ASSIGNMENT: Please return the lines of the data that contain "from".

SUPPLIED DATA:

+ + + +

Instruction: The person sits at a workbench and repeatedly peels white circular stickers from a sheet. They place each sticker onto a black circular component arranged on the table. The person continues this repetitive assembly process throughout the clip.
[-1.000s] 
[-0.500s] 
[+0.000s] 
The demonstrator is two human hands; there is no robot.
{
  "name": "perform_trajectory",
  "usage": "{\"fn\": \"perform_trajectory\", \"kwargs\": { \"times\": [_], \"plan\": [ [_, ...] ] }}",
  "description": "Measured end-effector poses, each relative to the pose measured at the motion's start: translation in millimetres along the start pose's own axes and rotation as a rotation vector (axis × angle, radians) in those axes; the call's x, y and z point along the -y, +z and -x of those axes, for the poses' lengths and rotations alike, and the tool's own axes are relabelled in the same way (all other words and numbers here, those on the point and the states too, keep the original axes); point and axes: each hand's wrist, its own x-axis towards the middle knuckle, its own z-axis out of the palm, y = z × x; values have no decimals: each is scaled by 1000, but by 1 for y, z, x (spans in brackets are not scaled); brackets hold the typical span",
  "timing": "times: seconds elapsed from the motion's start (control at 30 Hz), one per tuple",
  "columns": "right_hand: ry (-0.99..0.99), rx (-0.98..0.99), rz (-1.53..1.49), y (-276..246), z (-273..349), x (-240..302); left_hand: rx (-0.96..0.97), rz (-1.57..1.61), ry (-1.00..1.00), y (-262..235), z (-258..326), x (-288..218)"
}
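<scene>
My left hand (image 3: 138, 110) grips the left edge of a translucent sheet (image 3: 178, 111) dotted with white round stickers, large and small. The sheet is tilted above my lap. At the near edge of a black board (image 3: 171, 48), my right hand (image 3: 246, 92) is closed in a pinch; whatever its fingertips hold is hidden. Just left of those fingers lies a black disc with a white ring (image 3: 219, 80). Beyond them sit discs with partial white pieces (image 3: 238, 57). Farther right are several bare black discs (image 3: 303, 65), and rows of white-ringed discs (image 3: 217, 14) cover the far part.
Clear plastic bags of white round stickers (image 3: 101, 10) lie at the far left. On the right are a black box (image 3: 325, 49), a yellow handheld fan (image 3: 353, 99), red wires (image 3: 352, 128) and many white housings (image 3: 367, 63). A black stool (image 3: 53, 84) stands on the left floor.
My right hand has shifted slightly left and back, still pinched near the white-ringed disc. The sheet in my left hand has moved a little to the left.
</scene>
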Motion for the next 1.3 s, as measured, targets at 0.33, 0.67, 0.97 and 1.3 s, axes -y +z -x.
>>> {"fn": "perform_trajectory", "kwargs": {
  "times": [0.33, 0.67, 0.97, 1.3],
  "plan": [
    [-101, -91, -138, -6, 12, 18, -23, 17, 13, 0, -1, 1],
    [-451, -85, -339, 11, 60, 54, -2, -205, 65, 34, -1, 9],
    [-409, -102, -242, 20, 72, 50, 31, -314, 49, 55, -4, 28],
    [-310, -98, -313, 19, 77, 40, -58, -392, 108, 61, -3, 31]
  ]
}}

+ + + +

WRITTEN RESPONSE:
Instruction: The person sits at a workbench and repeatedly peels white circular stickers from a sheet. They place each sticker onto a black circular component arranged on the table. The person continues this repetitive assembly process throughout the clip.
  "timing": "times: seconds elapsed from the motion's start (control at 30 Hz), one per tuple",

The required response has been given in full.